- _What is required_: From top to bottom, restate the entries below word for word.

(Source data)
- - - - -
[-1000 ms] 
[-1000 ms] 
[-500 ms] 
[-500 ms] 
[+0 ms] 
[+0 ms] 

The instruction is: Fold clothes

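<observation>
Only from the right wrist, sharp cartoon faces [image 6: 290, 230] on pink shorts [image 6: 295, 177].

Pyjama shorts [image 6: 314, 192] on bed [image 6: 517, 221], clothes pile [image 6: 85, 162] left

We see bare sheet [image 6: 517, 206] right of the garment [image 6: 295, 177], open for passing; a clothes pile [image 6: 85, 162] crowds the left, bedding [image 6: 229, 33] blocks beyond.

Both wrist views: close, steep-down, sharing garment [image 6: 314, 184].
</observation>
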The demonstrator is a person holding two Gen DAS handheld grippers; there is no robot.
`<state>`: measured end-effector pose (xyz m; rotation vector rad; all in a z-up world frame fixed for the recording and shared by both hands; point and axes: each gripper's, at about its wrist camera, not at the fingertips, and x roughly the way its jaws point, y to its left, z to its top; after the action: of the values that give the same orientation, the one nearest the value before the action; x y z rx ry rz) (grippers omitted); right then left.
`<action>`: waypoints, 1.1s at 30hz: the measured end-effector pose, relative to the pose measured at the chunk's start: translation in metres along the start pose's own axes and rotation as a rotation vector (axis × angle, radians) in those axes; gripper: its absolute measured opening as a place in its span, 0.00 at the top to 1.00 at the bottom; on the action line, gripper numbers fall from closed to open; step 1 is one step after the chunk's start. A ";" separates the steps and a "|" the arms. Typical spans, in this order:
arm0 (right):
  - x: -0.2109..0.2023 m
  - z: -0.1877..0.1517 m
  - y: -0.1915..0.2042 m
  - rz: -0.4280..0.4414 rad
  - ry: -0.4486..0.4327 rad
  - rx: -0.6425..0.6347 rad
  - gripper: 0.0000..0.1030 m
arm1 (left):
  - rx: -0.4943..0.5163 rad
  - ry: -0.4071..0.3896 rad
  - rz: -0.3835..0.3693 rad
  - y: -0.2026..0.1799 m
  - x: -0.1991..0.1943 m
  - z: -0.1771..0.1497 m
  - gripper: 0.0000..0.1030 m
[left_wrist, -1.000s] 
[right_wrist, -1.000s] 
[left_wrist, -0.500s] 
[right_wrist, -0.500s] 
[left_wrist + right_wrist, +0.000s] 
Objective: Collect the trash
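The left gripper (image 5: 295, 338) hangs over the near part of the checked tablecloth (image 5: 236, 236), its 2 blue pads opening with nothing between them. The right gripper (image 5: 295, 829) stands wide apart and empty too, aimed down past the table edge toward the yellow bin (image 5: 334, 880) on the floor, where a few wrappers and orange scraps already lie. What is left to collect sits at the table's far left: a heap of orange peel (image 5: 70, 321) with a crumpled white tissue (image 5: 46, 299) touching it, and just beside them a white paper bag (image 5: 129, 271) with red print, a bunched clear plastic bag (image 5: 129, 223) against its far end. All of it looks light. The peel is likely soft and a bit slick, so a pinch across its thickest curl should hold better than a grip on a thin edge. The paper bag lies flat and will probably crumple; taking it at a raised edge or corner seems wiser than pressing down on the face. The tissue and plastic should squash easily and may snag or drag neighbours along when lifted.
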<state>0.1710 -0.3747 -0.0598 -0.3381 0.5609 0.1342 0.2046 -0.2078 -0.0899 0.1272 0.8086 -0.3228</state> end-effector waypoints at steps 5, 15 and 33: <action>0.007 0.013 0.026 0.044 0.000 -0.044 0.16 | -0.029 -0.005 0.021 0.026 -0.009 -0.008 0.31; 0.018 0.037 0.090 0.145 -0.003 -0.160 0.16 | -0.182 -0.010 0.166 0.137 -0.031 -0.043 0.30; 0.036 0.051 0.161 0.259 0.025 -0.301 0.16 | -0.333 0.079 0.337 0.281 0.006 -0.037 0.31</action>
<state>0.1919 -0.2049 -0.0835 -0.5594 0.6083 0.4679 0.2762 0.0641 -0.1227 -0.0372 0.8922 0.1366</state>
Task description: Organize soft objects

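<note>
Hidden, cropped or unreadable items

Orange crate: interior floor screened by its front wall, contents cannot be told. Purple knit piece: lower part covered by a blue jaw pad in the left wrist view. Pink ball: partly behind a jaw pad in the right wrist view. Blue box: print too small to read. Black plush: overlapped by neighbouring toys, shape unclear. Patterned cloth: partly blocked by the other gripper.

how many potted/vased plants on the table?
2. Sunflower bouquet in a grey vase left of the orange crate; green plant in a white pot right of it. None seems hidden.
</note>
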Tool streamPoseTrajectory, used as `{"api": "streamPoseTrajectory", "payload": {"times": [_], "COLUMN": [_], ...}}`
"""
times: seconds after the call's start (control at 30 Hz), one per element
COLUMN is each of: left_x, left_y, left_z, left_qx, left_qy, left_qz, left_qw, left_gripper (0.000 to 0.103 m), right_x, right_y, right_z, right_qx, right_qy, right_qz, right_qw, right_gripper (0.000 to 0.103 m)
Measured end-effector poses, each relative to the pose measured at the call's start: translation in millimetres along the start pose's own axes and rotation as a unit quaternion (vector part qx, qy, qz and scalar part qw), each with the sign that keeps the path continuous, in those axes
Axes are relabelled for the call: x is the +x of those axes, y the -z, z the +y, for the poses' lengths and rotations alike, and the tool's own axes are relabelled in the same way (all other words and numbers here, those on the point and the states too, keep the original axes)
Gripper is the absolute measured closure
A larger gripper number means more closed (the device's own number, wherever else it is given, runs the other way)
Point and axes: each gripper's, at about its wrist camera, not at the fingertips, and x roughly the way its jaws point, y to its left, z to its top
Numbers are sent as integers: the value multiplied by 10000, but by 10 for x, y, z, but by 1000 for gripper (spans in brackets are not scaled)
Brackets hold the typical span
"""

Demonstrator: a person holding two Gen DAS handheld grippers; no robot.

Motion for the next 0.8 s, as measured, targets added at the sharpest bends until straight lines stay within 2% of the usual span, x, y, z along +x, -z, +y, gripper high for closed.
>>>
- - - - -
- _Answer for the task_:
[-1000 ms] 
[-1000 ms] 
[-500 ms] 
[-500 ms] 
[+0 ms] 
[+0 ms] 

The instruction is: Fold clothes

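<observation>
Only from the right wrist, sharp cartoon faces [image 6: 290, 230] on pink shorts [image 6: 295, 177].

Pyjama shorts [image 6: 314, 192] on bed [image 6: 517, 221], clothes pile [image 6: 85, 162] left

We see bare sheet [image 6: 517, 206] right of the garment [image 6: 295, 177], open for passing; a clothes pile [image 6: 85, 162] crowds the left, bedding [image 6: 229, 33] blocks beyond.

Both wrist views: close, steep-down, sharing garment [image 6: 314, 184].
</observation>
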The demonstrator is a person holding two Gen DAS handheld grippers; there is no robot.
`<state>`: measured end-effector pose (xyz m; rotation vector rad; all in a z-up world frame fixed for the recording and shared by both hands; point and axes: each gripper's, at about its wrist camera, not at the fingertips, and x roughly the way its jaws point, y to its left, z to its top; after the action: of the values that give the same orientation, the one nearest the value before the action; x y z rx ry rz) (grippers omitted); right then left.
`<action>`: waypoints, 1.1s at 30hz: the measured end-effector pose, relative to the pose measured at the chunk's start: translation in metres along the start pose's own axes and rotation as a rotation vector (axis × angle, radians) in those axes; gripper: its absolute measured opening as a place in its span, 0.00 at the top to 1.00 at the bottom; on the action line, gripper numbers fall from closed to open; step 1 is one step after the chunk's start. A ";" separates the steps and a "|" the arms. Typical spans, in this order:
arm0 (right):
  - x: -0.2109..0.2023 m
  - z: -0.1877..0.1517 m
  - y: -0.1915..0.2042 m
  - rz: -0.4280..0.4414 rad
  - ry: -0.4486..0.4327 rad
  - rx: -0.6425..0.6347 rad
  - gripper: 0.0000..0.1030 m
arm1 (left):
  - rx: -0.4943..0.5163 rad
  - ry: -0.4071..0.3896 rad
  - rz: -0.3835..0.3693 rad
  - y: -0.2026..0.1799 m
  - x: -0.1991..0.1943 m
  - z: -0.1771..0.1497 m
  - gripper: 0.0000..0.1030 m
[left_wrist, -1.000s] 
[right_wrist, -1.000s] 
[left_wrist, -0.500s] 
[right_wrist, -0.500s] 
[left_wrist + right_wrist, +0.000s] 
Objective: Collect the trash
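The left gripper (image 5: 295, 338) hangs over the near part of the checked tablecloth (image 5: 236, 236), its 2 blue pads opening with nothing between them. The right gripper (image 5: 295, 829) stands wide apart and empty too, aimed down past the table edge toward the yellow bin (image 5: 334, 880) on the floor, where a few wrappers and orange scraps already lie. What is left to collect sits at the table's far left: a heap of orange peel (image 5: 70, 321) with a crumpled white tissue (image 5: 46, 299) touching it, and just beside them a white paper bag (image 5: 129, 271) with red print, a bunched clear plastic bag (image 5: 129, 223) against its far end. All of it looks light. The peel is likely soft and a bit slick, so a pinch across its thickest curl should hold better than a grip on a thin edge. The paper bag lies flat and will probably crumple; taking it at a raised edge or corner seems wiser than pressing down on the face. The tissue and plastic should squash easily and may snag or drag neighbours along when lifted.
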<state>0.1710 -0.3747 -0.0598 -0.3381 0.5609 0.1342 0.2046 -0.2078 -0.0899 0.1272 0.8086 -0.3228</state> end-effector waypoints at steps 5, 15 and 33: <action>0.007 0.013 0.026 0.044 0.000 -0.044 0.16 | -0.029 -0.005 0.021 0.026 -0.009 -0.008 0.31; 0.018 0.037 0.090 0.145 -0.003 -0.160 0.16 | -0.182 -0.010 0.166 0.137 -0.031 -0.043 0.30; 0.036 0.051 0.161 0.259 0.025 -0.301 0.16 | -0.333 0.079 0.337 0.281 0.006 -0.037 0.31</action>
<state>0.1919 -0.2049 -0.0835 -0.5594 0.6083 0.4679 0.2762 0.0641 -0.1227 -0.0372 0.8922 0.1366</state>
Task description: Organize soft objects

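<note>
Hidden, cropped or unreadable items

Orange crate: interior floor screened by its front wall, contents cannot be told. Purple knit piece: lower part covered by a blue jaw pad in the left wrist view. Pink ball: partly behind a jaw pad in the right wrist view. Blue box: print too small to read. Black plush: overlapped by neighbouring toys, shape unclear. Patterned cloth: partly blocked by the other gripper.

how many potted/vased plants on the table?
2. Sunflower bouquet in a grey vase left of the orange crate; green plant in a white pot right of it. None seems hidden.
</note>
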Tool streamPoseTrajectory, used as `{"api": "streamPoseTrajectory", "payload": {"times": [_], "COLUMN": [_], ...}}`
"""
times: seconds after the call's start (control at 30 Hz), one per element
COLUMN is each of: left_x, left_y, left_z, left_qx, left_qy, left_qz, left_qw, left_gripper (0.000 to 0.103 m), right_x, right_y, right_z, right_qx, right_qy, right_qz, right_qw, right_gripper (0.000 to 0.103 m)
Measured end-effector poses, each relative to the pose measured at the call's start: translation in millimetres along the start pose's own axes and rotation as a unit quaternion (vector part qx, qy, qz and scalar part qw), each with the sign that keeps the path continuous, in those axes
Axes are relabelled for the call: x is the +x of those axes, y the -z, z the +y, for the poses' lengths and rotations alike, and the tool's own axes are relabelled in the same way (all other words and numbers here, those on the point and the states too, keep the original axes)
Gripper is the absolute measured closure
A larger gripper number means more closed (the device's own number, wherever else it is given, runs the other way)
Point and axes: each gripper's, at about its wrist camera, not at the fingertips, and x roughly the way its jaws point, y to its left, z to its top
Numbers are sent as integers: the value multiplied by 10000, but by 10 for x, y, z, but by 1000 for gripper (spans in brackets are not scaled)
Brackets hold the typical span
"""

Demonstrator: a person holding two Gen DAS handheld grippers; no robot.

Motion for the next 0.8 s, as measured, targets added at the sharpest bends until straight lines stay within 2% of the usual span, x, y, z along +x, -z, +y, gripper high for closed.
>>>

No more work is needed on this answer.